**What you should do:**
Set down the entries once more, exactly as they are written.

(Dataset excerpts)
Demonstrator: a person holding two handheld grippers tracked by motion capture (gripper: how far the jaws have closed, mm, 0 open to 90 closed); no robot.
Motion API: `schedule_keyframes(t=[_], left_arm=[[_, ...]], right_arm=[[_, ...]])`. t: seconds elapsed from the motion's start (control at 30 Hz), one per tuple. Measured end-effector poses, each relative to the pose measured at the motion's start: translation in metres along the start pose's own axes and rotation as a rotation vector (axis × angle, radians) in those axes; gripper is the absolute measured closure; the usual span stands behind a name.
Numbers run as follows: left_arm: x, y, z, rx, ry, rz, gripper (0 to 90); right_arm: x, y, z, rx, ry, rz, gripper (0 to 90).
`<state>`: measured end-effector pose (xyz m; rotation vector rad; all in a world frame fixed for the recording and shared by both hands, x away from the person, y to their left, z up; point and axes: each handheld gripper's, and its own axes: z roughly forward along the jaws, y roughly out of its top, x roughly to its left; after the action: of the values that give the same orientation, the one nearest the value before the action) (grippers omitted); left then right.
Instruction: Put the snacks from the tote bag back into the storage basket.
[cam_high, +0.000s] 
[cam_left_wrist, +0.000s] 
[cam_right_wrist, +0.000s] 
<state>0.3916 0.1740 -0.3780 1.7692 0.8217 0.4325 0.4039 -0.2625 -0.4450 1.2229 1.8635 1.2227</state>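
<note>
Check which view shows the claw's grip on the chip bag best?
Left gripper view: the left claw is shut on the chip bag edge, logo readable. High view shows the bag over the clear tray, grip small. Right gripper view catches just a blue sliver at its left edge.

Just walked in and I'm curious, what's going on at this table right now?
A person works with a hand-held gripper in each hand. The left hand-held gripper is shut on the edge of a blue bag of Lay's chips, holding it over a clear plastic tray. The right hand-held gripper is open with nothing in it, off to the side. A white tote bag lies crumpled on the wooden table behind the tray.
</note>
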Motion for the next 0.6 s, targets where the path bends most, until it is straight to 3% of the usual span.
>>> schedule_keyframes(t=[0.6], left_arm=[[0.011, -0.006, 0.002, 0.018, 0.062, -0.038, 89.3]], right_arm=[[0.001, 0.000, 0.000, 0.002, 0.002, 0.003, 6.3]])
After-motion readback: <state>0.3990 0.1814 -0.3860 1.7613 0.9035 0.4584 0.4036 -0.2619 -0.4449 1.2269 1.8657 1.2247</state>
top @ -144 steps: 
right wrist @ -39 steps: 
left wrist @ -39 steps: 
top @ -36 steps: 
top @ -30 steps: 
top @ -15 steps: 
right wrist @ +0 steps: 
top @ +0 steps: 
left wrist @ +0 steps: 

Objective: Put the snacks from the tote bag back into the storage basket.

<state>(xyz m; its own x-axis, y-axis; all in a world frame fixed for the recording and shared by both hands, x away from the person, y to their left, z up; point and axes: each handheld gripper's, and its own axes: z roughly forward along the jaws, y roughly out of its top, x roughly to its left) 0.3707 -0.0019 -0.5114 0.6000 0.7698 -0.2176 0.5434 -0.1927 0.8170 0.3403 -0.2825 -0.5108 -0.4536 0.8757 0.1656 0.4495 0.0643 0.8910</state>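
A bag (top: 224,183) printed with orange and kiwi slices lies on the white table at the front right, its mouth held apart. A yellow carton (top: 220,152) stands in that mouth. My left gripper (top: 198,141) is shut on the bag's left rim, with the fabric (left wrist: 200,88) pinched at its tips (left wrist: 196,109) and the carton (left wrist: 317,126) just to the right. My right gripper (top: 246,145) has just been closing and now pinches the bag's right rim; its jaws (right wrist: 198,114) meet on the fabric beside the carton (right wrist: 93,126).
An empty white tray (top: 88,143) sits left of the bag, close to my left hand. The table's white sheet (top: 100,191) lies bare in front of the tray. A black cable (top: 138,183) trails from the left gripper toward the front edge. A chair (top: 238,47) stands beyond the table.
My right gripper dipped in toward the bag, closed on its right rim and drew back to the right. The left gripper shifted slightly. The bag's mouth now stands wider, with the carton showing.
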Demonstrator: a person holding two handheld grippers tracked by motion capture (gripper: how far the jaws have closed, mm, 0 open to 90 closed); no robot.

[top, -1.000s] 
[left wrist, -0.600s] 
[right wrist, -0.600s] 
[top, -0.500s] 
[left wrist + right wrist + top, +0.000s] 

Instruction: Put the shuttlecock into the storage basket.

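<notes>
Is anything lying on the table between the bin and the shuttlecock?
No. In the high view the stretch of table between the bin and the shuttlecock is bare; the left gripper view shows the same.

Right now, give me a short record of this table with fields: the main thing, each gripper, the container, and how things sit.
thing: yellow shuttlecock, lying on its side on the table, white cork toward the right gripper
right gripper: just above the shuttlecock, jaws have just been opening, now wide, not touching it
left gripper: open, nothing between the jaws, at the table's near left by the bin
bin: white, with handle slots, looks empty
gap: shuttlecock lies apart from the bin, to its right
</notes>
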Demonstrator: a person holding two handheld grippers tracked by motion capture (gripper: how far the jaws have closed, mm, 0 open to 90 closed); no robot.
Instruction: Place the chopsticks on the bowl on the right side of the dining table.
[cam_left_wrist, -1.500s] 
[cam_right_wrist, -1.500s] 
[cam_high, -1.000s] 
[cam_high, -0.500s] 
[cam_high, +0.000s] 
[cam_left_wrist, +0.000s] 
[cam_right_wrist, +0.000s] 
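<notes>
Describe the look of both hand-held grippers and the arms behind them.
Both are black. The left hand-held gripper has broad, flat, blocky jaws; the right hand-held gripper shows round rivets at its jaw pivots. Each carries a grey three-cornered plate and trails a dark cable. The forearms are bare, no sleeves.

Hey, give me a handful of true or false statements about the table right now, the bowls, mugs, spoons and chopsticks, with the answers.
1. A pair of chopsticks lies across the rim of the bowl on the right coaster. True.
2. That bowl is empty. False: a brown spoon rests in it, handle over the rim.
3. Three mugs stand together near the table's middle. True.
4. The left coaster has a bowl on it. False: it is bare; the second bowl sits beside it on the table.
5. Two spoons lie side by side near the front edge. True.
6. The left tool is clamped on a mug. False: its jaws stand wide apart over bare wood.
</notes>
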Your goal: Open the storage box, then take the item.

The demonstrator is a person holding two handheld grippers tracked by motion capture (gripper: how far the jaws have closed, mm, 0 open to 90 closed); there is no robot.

**Answer section:**
Demonstrator: a person holding two handheld grippers tracked by motion capture (gripper: how far the jaws have closed, mm, 0 open to 90 closed); no robot.
Motion API: `schedule_keyframes(t=[_], left_arm=[[_, ...]], right_arm=[[_, ...]])`. t: seconds elapsed from the motion's start (control at 30 Hz), one per tuple. Measured end-effector poses, each relative to the pose measured at the motion's start: translation in metres along the start pose's own axes and rotation as a rotation vector (axis × angle, radians) in those axes; gripper is the absolute measured closure; the usual span stands behind a name.
Numbers run as follows: left_arm: x, y, z, rx, ry, rz, gripper (0 to 90); right_arm: x, y, z, rx, ry, rz, gripper (0 to 90).
`<state>`: measured end-effector pose (xyz m; rotation vector rad; all in a world frame fixed for the recording and shared by both hands, x away from the person, y to their left, z up; point and axes: each handheld gripper's, and its own axes: z roughly forward along the jaws, y roughly out of its top, x roughly to its left; after the action: of the values that give the same orientation, the one nearest the value before the action) (grippers omitted); left then right.
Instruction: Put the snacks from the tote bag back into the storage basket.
[cam_high, +0.000s] 
[cam_left_wrist, +0.000s] 
[cam_right_wrist, +0.000s] 
<state>0.3916 0.1740 -0.3780 1.7692 0.8217 0.4325 0.4039 -0.2625 -0.4450 1.2229 1.8635 1.2227</state>
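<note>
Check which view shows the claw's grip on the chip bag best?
Left gripper view: the left claw is shut on the chip bag edge, logo readable. High view shows the bag over the clear tray, grip small. Right gripper view catches just a blue sliver at its left edge.

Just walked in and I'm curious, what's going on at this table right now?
A person works with a hand-held gripper in each hand. The left hand-held gripper is shut on the edge of a blue bag of Lay's chips, holding it over a clear plastic tray. The right hand-held gripper is open with nothing in it, off to the side. A white tote bag lies crumpled on the wooden table behind the tray.
</note>
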Motion for the next 0.6 s, targets where the path bends most, until it is straight to 3% of the usual span.
>>> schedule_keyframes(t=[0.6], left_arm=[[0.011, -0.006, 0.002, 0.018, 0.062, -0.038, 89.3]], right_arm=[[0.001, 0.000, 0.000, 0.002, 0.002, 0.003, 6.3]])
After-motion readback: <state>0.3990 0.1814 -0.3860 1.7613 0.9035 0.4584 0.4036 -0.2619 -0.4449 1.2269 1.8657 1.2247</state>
top @ -144 steps: 
right wrist @ -39 steps: 
left wrist @ -39 steps: 
top @ -36 steps: 
top @ -30 steps: 
top @ -15 steps: 
right wrist @ +0 steps: 
top @ +0 steps: 
left wrist @ +0 steps: 

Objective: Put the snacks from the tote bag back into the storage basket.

<state>(xyz m; its own x-axis, y-axis; all in a world frame fixed for the recording and shared by both hands, x away from the person, y to their left, z up; point and axes: each handheld gripper's, and its own axes: z roughly forward along the jaws, y roughly out of its top, x roughly to its left) 0.3707 -0.0019 -0.5114 0.6000 0.7698 -0.2176 0.5434 -0.1927 0.8170 0.3403 -0.2825 -0.5108 -0.4536 0.8757 0.1656 0.4495 0.0643 0.8910</state>
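A bag (top: 224,183) printed with orange and kiwi slices lies on the white table at the front right, its mouth held apart. A yellow carton (top: 220,152) stands in that mouth. My left gripper (top: 198,141) is shut on the bag's left rim, with the fabric (left wrist: 200,88) pinched at its tips (left wrist: 196,109) and the carton (left wrist: 317,126) just to the right. My right gripper (top: 246,145) has just been closing and now pinches the bag's right rim; its jaws (right wrist: 198,114) meet on the fabric beside the carton (right wrist: 93,126).
An empty white tray (top: 88,143) sits left of the bag, close to my left hand. The table's white sheet (top: 100,191) lies bare in front of the tray. A black cable (top: 138,183) trails from the left gripper toward the front edge. A chair (top: 238,47) stands beyond the table.
My right gripper dipped in toward the bag, closed on its right rim and drew back to the right. The left gripper shifted slightly. The bag's mouth now stands wider, with the carton showing.
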Demonstrator: a person holding two handheld grippers tracked by motion capture (gripper: how far the jaws have closed, mm, 0 open to 90 closed); no robot.

[top, -1.000s] 
[left wrist, -0.600s] 
[right wrist, -0.600s] 
[top, -0.500s] 
[left wrist + right wrist + top, +0.000s] 

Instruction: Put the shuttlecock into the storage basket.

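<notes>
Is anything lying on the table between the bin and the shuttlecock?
No. In the high view the stretch of table between the bin and the shuttlecock is bare; the left gripper view shows the same.

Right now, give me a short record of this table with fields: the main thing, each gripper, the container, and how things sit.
thing: yellow shuttlecock, lying on its side on the table, white cork toward the right gripper
right gripper: just above the shuttlecock, jaws have just been opening, now wide, not touching it
left gripper: open, nothing between the jaws, at the table's near left by the bin
bin: white, with handle slots, looks empty
gap: shuttlecock lies apart from the bin, to its right
</notes>
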Demonstrator: a person holding two handheld grippers tracked by motion capture (gripper: how far the jaws have closed, mm, 0 open to 90 closed); no robot.
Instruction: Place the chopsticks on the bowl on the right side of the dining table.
[cam_left_wrist, -1.500s] 
[cam_right_wrist, -1.500s] 
[cam_high, -1.000s] 
[cam_high, -0.500s] 
[cam_high, +0.000s] 
[cam_left_wrist, +0.000s] 
[cam_right_wrist, +0.000s] 
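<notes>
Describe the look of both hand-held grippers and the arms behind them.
Both are black. The left hand-held gripper has broad, flat, blocky jaws; the right hand-held gripper shows round rivets at its jaw pivots. Each carries a grey three-cornered plate and trails a dark cable. The forearms are bare, no sleeves.

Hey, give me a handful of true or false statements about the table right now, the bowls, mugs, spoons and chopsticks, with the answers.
1. A pair of chopsticks lies across the rim of the bowl on the right coaster. True.
2. That bowl is empty. False: a brown spoon rests in it, handle over the rim.
3. Three mugs stand together near the table's middle. True.
4. The left coaster has a bowl on it. False: it is bare; the second bowl sits beside it on the table.
5. Two spoons lie side by side near the front edge. True.
6. The left tool is clamped on a mug. False: its jaws stand wide apart over bare wood.
</notes>
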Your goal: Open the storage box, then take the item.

The demonstrator is a person holding two handheld grippers tracked by motion capture (gripper: how far the jaws have closed, mm, 0 open to 90 closed); there is no robot.

That is the complete answer.